Ucieczka kradzionym "maluchem"
LUBIN. Policjanci z lubińskiej komendy zatrzymali 14 - letniego chłopca, który uciekał przed funkcjonariuszami prowadząc kradziony samochód. W pewnym momencie nieletni stracił panowanie nad pojazdem i wjechał nim do rowu. Po wyjściu przez okno auta kontynuował jeszcze swoją ucieczkę pieszo, ale bezskutecznie. Po zatrzymaniu okazało się, że nastolatek był poszukiwany, bo wcześniej oddalił się z ośrodka wychowawczego. Za swoje czyny odpowie teraz przed sądem rodzinnym.

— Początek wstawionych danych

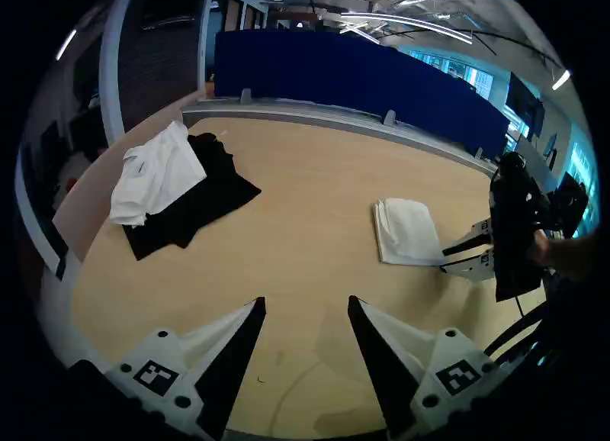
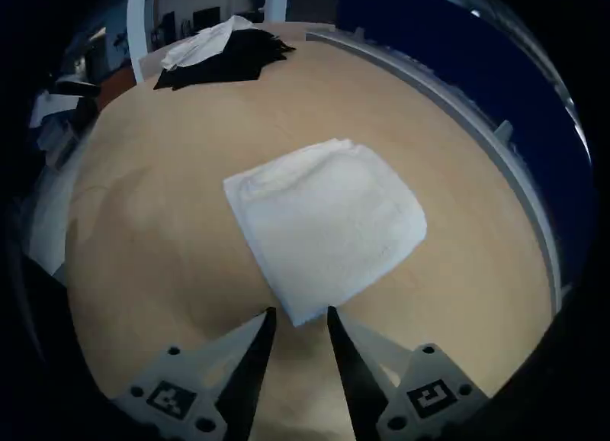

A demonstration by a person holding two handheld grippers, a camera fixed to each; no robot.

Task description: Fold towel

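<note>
The towel lies flat on the table as a compact, layered rectangle, well apart from the heap of black and white cloth at the far corner. The right tool is released, its tips straddling the towel's nearest corner without pinching it. The left tool hangs released over bare wood. The folding looks essentially done; at most one last fold or tidy remains.

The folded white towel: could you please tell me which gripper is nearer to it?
Right. The right gripper has its tips right at the towel's near corner; the left gripper hangs well back from it.
</note>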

Około godz. 2.00 funkcjonariusze z Wydziału Prewencji Komendy Powiatowej Policji w Lubinie zauważyli jadący samochód marki Fiat 126p. Jego kierowca jechał niepewnie, co wzbudziło podejrzenia funkcjonariuszy. W związku z tym policjanci postanowili zatrzymać go do kontroli dając wyraźny sygnał do zatrzymania pojazdu. Kierujący nie zamierzał jednak tego uczynić i zaczął nagle uciekać. W pewnym momencie stracił panowanie nad pojazdem i uderzył w barierkę energochłonną, po czym wjechał do przydrożnego rowu. Mimo tego młody kierowca nie chciał się łatwo poddać. Pospiesznie wysiadł z samochodu przez okno i zaczął uciekać pieszo. Na nic to się jednak zdało, bo po chwili został on zatrzymany.
Jak się okazało kierowcą Fiata 126p był 14 - letni lubinianin. Z ustaleń funkcjonariuszy wynika, że samochód, którym uciekał został przez niego wcześniej skradziony. Ponadto po sprawdzeniu w policyjnych systemach informatycznych funkcjonariusze potwierdzili, że młody człowiek jest poszukiwany. Nieletni uciekł z Ośrodka Szkolno Wychowawczego gdzie powinien przebywać.
Teraz 14-latek za kradzież odpowie przed sądem rodzinnym. Ponadto powróci do ośrodka, z którego wcześniej uciekł.